(Items from a dataset)
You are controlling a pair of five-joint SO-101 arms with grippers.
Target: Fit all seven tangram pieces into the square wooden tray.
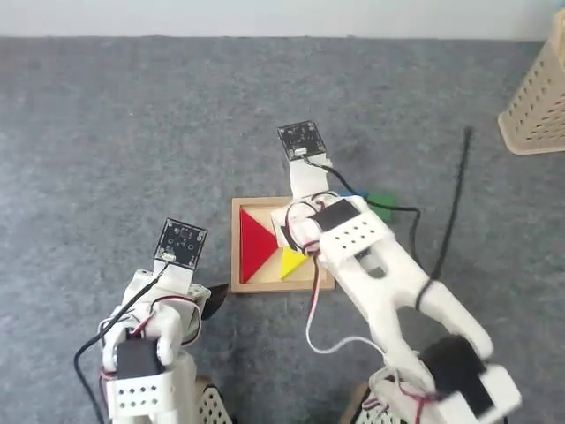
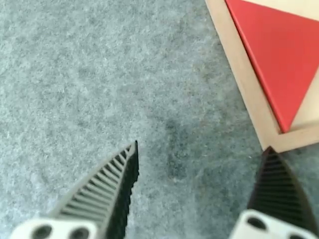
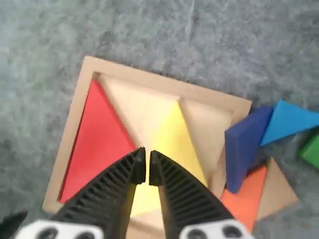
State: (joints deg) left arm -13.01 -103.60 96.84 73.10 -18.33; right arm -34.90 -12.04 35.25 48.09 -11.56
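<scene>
The square wooden tray lies mid-table on grey carpet. In it are a red triangle along one side and a yellow triangle beside it. My right gripper hovers over the tray where red meets yellow, shut with nothing in it. A dark blue piece leans on the tray's rim, and an orange piece lies by it. Light blue and green pieces lie on the carpet beyond. My left gripper is open over bare carpet, just off the tray's corner.
A tan triangular shape shows next to the orange piece. A beige perforated basket stands at the far right. A black cable runs across the carpet right of the tray. Open carpet lies left of the tray.
</scene>
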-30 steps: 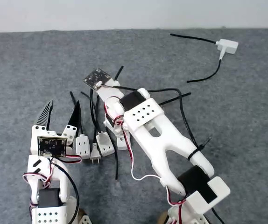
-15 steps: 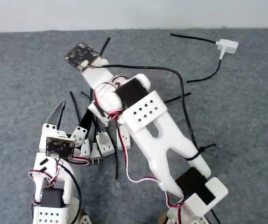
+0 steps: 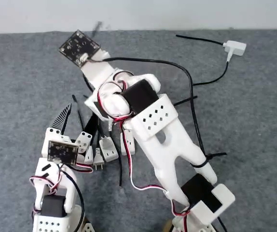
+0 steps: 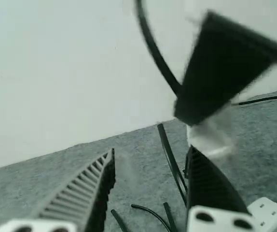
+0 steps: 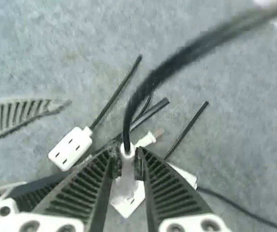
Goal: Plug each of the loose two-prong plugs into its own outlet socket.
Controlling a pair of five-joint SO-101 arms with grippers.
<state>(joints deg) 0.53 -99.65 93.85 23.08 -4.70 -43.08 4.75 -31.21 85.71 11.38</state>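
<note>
Carpet (image 3: 254,121), two arms (image 3: 162,140) (image 3: 56,193), one far plug (image 3: 235,47)

A grey, felt-like cover (image 3: 259,145) lies over the whole table, and its surface looks rough, with short fibres. Behind its far edge stands a plain pale wall (image 3: 186,14); the 2 meet in 1 straight line. At the near edge 2 small brown spots (image 3: 86,225) show, too small to tell what they are.
</note>
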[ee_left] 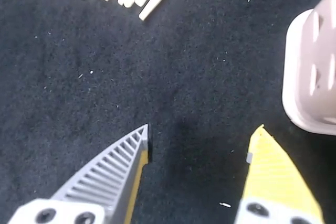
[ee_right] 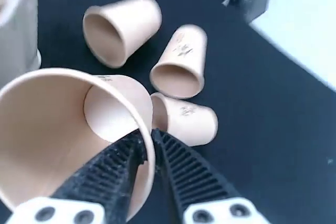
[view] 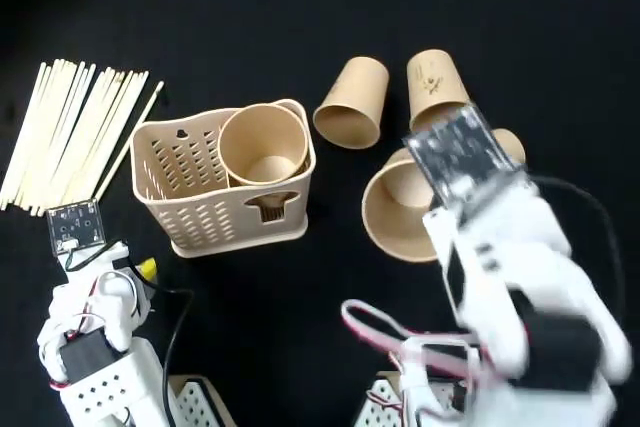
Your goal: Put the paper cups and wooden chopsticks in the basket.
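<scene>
Paper cups sit in two places. One cup (view: 263,142) stands upright inside the basket (view: 190,207), at its right end, and four more are outside it, to its right. Nearest the arm is the held cup (ee_right: 47,129), tilted with its mouth open toward the wrist camera. The right hand (ee_right: 149,153) is clamped on its rim, one finger inside the wall and one outside. Past it, three loose cups (ee_right: 123,27) (ee_right: 181,61) (ee_right: 186,124) lie on their sides on the black surface (view: 300,327), close together, the last just behind the held one.

Wooden chopsticks (view: 70,132) lie in a fanned bundle left of the basket, apart from it. The left hand (ee_left: 199,145) hovers over bare surface between the chopsticks' ends and the basket's corner, fingers apart and holding nothing.
</scene>
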Tool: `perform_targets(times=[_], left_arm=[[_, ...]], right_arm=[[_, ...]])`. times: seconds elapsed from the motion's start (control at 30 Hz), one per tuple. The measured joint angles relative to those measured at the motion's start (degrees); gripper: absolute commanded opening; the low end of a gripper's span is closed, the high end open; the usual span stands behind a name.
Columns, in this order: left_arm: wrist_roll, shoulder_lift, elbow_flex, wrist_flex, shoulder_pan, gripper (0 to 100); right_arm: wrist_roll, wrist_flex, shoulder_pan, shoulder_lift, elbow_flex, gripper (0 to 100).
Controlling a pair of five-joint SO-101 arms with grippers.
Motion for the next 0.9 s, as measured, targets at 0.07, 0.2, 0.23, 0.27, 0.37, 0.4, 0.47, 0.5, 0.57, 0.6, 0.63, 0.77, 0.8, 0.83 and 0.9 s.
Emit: perform_targets(times=[0.07,0.2,0.23,0.27,0.37,0.4,0.47,0.5,0.57,0.6,0.63,0.77,0.8,0.83,0.9], left_arm=[[0.0,0.0,0.0,0.0,0.0,30],[0.0,0.0,0.0,0.0,0.0,30],[0.0,0.0,0.0,0.0,0.0,30],[0.0,0.0,0.0,0.0,0.0,30],[0.0,0.0,0.0,0.0,0.0,30],[0.0,0.0,0.0,0.0,0.0,30],[0.0,0.0,0.0,0.0,0.0,30],[0.0,0.0,0.0,0.0,0.0,30],[0.0,0.0,0.0,0.0,0.0,30],[-0.1,0.0,0.0,0.0,0.0,30],[-0.1,0.0,0.0,0.0,0.0,30],[-0.1,0.0,0.0,0.0,0.0,30],[-0.1,0.0,0.0,0.0,0.0,30],[-0.1,0.0,0.0,0.0,0.0,30],[-0.1,0.0,0.0,0.0,0.0,30]], right_arm=[[-1.4,4.3,-2.7,-0.1,-8.7,1.2],[-6.9,7.6,-9.0,10.5,-25.3,1.2],[-8.3,7.6,-10.5,13.6,-28.3,1.2],[-9.8,7.6,-12.1,16.4,-30.9,1.2],[-13.9,7.6,-18.3,24.4,-37.2,1.2],[-15.0,7.6,-19.9,27.3,-38.9,1.2],[-17.4,7.6,-22.8,32.8,-41.7,1.2],[-18.4,7.6,-24.2,35.0,-43.0,1.2],[-19.5,7.6,-26.5,38.3,-46.0,1.2],[-20.0,7.6,-27.5,39.8,-47.4,1.2],[-20.3,7.6,-28.5,41.0,-48.6,1.2],[-21.6,7.6,-31.9,45.0,-52.0,1.2],[-21.8,7.6,-32.7,46.0,-52.4,1.2],[-21.8,7.6,-33.1,46.9,-52.5,1.2],[-21.9,7.6,-33.1,49.2,-52.7,1.2]])
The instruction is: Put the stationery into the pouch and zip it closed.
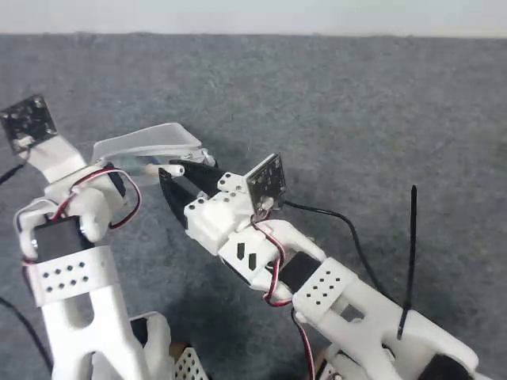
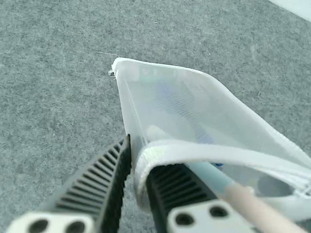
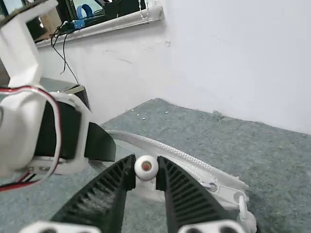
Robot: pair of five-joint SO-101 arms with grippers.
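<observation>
LEFT: left end effector (image 2: 138, 156) jaws closed down on the rim of the pouch (image 2: 194, 109) | RIGHT: right end effector (image 3: 145, 163) jaws pinched on the round end of a pen (image 3: 145, 166), at the pouch mouth | POUCH: over the grey counter (image 1: 356, 103), 10 o'clock of centre in the high view; right end effector at its 4 o'clock

Through the mesh of the pouch (image 2: 194, 111) in the left wrist view, the contents (image 2: 167, 92) are only blurred bluish and pale shapes, and the pouch itself runs off the frame's edge. The stick (image 3: 145, 167) pinched in the right gripper (image 3: 145, 164) shows just its round end, its length hidden.
</observation>
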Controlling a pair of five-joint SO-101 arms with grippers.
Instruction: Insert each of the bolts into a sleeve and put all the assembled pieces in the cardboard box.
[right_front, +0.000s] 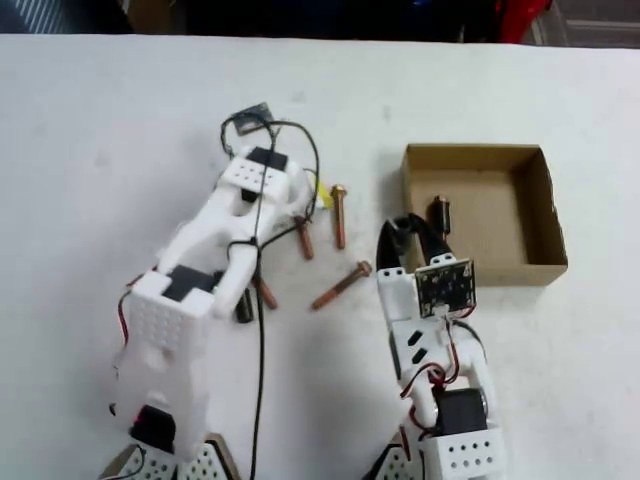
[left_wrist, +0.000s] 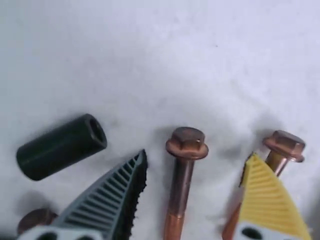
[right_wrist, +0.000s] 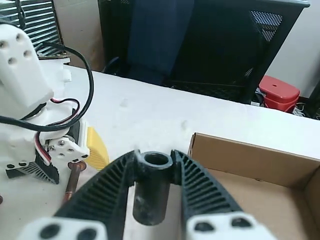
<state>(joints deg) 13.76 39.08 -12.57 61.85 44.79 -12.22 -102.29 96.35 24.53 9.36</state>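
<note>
left gripper (left_wrist: 196, 156) wide around a bolt (left_wrist: 182, 175), mid table (right_front: 100, 120) | right gripper (right_wrist: 153, 156) pinching a sleeve (right_wrist: 150, 197) (bore showing) beside the cardboard box (right_wrist: 240, 160)

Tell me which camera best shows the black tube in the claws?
Right wrist view: the sleeve sits close-up in the right gripper, hollow end visible. High view loses it among dark fingers; left wrist view shows another sleeve.

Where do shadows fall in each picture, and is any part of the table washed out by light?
High view: the table is evenly bright, the cardboard box darker on its right inner wall. Left wrist view: soft shadows beside the loose sleeve and the bolt. Right wrist view: dark room behind, pale table.
</note>
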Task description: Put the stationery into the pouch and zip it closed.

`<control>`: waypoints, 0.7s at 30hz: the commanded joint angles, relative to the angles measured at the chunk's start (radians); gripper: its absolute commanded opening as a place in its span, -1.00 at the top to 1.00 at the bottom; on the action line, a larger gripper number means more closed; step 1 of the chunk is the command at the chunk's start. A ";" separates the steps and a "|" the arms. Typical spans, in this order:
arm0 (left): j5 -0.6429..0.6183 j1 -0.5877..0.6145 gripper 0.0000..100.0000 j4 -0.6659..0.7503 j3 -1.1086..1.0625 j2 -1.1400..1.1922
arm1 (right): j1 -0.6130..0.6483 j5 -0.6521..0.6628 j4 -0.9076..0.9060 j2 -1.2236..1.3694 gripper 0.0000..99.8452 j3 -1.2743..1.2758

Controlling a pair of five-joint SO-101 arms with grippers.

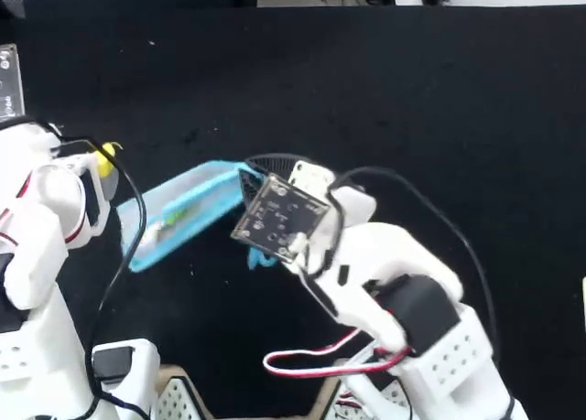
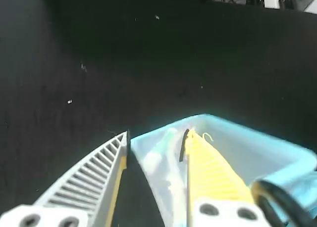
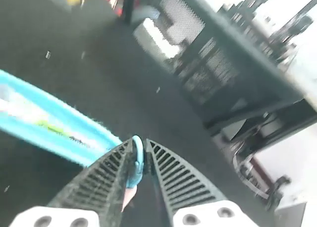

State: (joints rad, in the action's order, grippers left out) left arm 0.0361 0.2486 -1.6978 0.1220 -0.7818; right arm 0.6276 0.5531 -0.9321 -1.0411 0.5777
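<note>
The left gripper (image 2: pixel 156 134) was clamped on one end of the pouch (image 1: pixel 183 210), probably to anchor it so the right gripper (image 3: pixel 140 143), pinched shut on the blue zipper pull (image 3: pixel 137 160), could draw the zip along. The pouch stretched between both arms over the black table (image 1: pixel 412 100). It was translucent light blue, with green stationery (image 1: pixel 176 217) visible inside.

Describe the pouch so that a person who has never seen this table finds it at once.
On the black table, look just left of the centre. The pouch runs slanted there: a long, flat case with something green inside, and the right tool pinches its pull tab. It is the only light-blue thing on the table.
</note>
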 commanded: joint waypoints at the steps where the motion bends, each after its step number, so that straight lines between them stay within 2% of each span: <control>1: 0.003 -0.008 0.62 -0.012 -0.016 -0.009 | -0.025 0.006 0.017 0.007 0.98 -0.137; 7: 0.117 -0.004 0.62 -0.063 -0.068 -0.044 | -0.025 0.009 0.009 0.065 0.98 -0.188; 14: 0.204 -0.010 0.62 -0.058 -0.160 -0.304 | -0.025 0.011 0.011 0.160 0.98 -0.242; 17: 0.222 -0.008 0.62 -0.003 -0.236 -0.364 | -0.025 0.011 -0.012 0.173 0.98 -0.308; 21: 0.219 -0.010 0.62 0.080 -0.367 -0.282 | -0.020 0.008 -0.121 0.211 0.98 -0.437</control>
State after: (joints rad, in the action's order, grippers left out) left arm 0.2493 0.2486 -1.6886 -0.1496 -1.1285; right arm 0.6137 0.5562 -1.0027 -0.8493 0.2677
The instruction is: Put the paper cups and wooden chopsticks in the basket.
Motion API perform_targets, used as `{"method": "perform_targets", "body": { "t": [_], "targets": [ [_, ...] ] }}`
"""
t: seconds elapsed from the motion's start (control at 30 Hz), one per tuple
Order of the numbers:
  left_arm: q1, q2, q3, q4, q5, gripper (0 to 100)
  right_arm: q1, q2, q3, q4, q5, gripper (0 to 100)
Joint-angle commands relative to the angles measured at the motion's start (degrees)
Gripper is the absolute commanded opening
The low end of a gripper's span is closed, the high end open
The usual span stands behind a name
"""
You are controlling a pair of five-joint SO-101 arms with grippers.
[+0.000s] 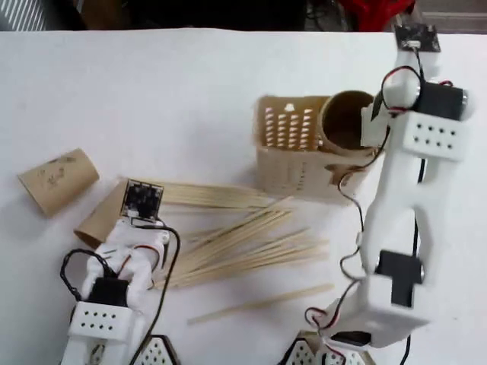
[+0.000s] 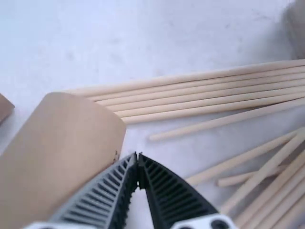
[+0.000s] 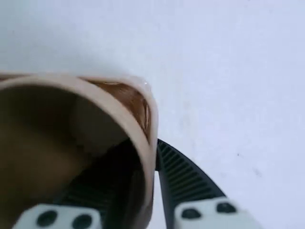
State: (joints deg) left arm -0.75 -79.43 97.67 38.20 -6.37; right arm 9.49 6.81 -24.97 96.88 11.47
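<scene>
Right pincer (image 3: 143, 150) grips a paper cup (image 1: 344, 125) at the basket (image 1: 293, 148) (two o'clock); next, likely release inside. Left pincer (image 2: 138, 160) closed, empty.

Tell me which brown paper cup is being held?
The upright brown paper cup by the tan slotted basket: the right gripper pinches its rim. The other two lie sideways on the white table.
</scene>
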Motion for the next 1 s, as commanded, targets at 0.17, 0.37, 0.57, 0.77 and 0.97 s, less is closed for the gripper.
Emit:
{"method": "perform_targets", "body": {
  "t": [0.17, 0.37, 0.57, 0.77, 0.97],
  "targets": [
    [-0.5, -0.5, -0.3, 0.4, 0.4, 3, 1.3, 7.4, -1.0, -3.9, 0.9, 22.1],
    [-0.5, -0.5, -0.3, 0.4, 0.4, 3, 1.2, 6.7, -2.3, -1.1, 1.1, 22.5],
    [-0.5, -0.5, -0.3, 0.4, 0.4, 3, 0.7, 1.7, -4.0, 0.0, 0.9, 22.5],
    [-0.5, -0.5, -0.3, 0.4, 0.4, 3, 0.6, -7.8, -4.0, -0.3, 1.1, 22.7],
    [-0.5, -0.5, -0.3, 0.4, 0.4, 3, -2.4, -16.6, -2.1, 1.4, 1.5, 22.4]
  ]
}}
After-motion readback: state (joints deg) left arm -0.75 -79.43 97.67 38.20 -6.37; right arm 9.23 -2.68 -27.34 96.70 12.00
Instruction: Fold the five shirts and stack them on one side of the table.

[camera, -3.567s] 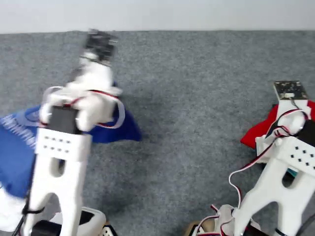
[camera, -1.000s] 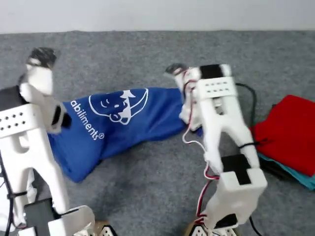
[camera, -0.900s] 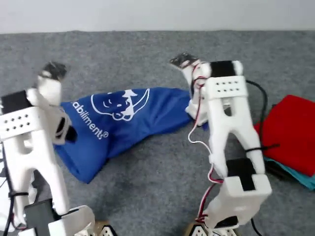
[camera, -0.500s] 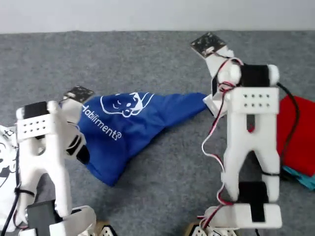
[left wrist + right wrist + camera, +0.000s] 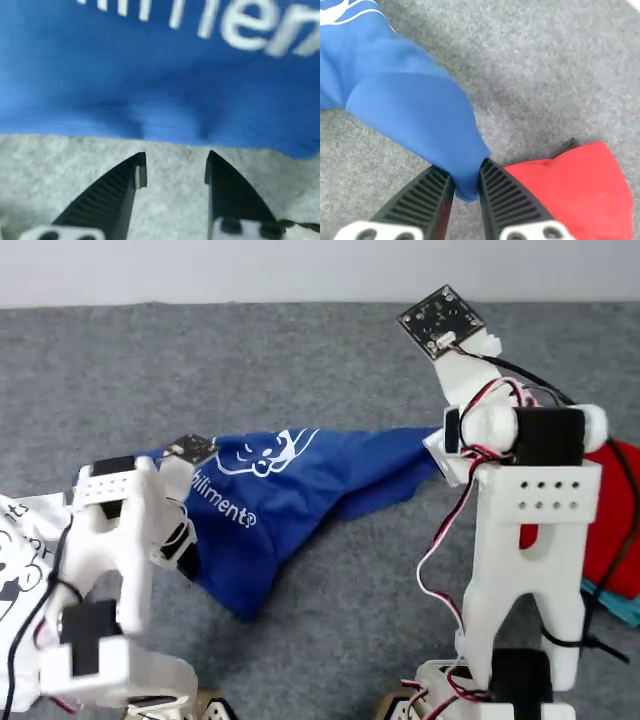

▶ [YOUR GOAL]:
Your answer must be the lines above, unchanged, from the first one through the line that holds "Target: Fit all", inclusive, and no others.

▶ [SOLUTION]:
You are controlling a pair of five-joint SO-101 arms with grippers.
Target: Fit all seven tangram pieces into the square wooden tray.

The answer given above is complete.